(DATA BLOCK Opens)

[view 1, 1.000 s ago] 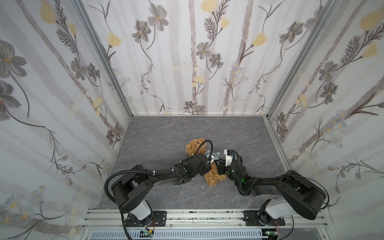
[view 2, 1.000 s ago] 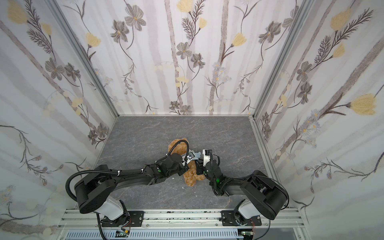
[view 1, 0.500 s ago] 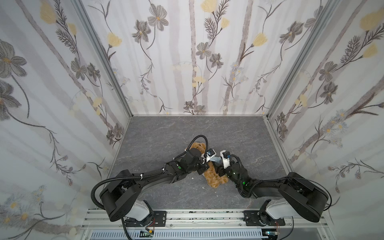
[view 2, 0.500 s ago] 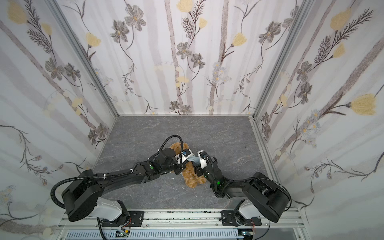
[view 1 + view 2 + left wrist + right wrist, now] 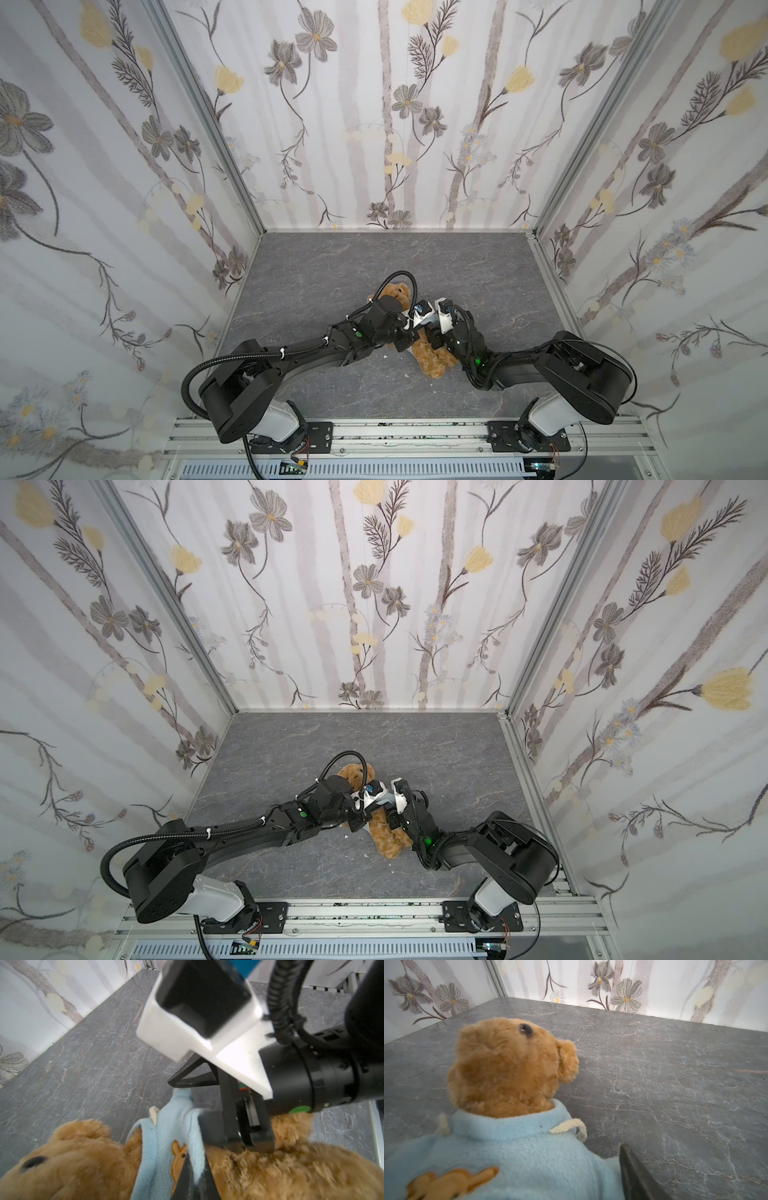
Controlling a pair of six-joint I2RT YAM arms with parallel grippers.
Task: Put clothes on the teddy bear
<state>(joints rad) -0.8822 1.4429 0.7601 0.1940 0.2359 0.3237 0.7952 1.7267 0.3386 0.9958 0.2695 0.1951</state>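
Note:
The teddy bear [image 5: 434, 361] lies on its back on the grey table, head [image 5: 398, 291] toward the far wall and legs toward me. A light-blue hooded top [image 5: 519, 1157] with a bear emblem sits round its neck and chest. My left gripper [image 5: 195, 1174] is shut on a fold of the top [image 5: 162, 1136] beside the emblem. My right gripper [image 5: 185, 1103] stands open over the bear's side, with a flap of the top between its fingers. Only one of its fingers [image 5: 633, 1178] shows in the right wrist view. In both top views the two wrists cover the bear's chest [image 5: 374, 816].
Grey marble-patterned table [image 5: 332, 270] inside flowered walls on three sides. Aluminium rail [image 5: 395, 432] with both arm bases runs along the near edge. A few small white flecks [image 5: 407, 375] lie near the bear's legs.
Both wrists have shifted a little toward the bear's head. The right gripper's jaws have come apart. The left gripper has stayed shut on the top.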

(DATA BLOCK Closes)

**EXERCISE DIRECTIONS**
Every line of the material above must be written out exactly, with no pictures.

**FINISHED TASK**
[view 1, 1.000 s ago] 
[view 2, 1.000 s ago] 
[view 1, 0.500 s ago] 
[view 2, 0.500 s ago] 
[view 1 + view 2 + left wrist + right wrist, now] 
Controlling a pair of six-joint I2RT YAM arms with parallel grippers.
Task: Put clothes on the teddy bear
<state>(joints rad) -0.8822 1.4429 0.7601 0.1940 0.2359 0.3237 0.7952 1.7267 0.3386 0.9958 0.2695 0.1951</state>
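Note:
The teddy bear [image 5: 434, 361] lies on its back on the grey table, head [image 5: 398, 291] toward the far wall and legs toward me. A light-blue hooded top [image 5: 519, 1157] with a bear emblem sits round its neck and chest. My left gripper [image 5: 195, 1174] is shut on a fold of the top [image 5: 162, 1136] beside the emblem. My right gripper [image 5: 185, 1103] stands open over the bear's side, with a flap of the top between its fingers. Only one of its fingers [image 5: 633, 1178] shows in the right wrist view. In both top views the two wrists cover the bear's chest [image 5: 374, 816].
Grey marble-patterned table [image 5: 332, 270] inside flowered walls on three sides. Aluminium rail [image 5: 395, 432] with both arm bases runs along the near edge. A few small white flecks [image 5: 407, 375] lie near the bear's legs.
Both wrists have shifted a little toward the bear's head. The right gripper's jaws have come apart. The left gripper has stayed shut on the top.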

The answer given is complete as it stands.